Title: The history and life cycle of Toxoplasma gondii

Author
item Dubey, Jitender

Submitted to: Book Chapter
Publication Type: Book / Chapter
Publication Acceptance Date: 7/10/2013
Publication Date: 8/28/2013
Citation: Dubey, J.P. 2013. The history and life cycle of Toxoplasma gondii. In: Weiss, L.M. and Kim, K., editors. Toxoplasma gondii, The model apicomplexan: Perspective and methods. 2nd edition. Waltham, MA: Elsevier. p. 1-14.
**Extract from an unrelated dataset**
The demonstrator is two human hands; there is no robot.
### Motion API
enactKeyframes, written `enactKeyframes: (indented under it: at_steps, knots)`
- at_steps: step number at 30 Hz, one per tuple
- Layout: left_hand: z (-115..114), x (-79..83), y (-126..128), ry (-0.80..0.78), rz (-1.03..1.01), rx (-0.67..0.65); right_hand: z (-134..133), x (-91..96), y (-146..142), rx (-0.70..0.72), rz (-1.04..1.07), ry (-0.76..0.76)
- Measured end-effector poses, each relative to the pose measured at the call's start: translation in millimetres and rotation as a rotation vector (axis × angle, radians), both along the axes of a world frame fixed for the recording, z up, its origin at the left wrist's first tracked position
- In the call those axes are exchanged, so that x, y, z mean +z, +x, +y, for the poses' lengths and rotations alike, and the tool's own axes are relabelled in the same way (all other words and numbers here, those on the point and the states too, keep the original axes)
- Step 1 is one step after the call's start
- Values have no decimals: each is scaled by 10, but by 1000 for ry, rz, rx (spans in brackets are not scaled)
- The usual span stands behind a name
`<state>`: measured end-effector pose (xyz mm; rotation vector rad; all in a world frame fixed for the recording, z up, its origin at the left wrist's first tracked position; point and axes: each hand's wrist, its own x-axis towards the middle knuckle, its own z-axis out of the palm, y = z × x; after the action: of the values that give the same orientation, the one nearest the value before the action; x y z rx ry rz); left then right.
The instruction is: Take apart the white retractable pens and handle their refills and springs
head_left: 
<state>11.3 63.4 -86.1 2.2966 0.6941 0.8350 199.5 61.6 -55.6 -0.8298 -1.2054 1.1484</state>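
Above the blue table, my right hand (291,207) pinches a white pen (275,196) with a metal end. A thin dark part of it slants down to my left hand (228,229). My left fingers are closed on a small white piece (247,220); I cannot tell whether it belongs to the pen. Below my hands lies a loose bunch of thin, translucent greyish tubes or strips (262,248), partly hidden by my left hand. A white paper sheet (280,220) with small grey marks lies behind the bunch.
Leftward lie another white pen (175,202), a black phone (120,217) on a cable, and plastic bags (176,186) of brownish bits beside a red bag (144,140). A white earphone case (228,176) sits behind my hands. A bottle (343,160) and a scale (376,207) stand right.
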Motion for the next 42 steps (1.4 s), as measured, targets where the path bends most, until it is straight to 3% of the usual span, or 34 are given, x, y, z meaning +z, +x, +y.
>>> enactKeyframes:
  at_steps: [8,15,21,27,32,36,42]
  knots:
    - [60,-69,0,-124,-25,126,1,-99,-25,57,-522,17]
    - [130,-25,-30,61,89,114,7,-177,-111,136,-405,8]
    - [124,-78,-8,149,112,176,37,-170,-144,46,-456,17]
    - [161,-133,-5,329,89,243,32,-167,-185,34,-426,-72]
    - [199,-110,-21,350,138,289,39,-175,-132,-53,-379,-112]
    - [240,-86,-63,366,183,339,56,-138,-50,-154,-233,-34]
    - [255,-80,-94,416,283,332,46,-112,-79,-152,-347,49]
Interpretive Summary: Toxoplasma gondii is a single-celled parasite of all warm-blooded hosts worldwide. It causes mental retardation and loss of vision in children, and abortion in livestock. Cats are the main reservoir of T. gondii because they are the only hosts that can excrete the resistant stage (oocyst) of the parasite in the feces. Humans become infected by eating under cooked meat from infected animals and food and water contaminated with oocysts. In the present paper the author reviews life cycle of Toxoplasma. The results will be of interest to biologists, parasitologists, and public health workers.

Technical Abstract: Infections by the protozoan parasite Toxoplasma gondii are widely prevalent in humans and other animals on all continents. There are many thousands of references to this parasite in the literature, and it is not possible to give equal treatment to all authors and discoveries. The objective of this chapter is, rather, to provide a history of the milestones in our acquistion of knowledge of the biology of this parasite.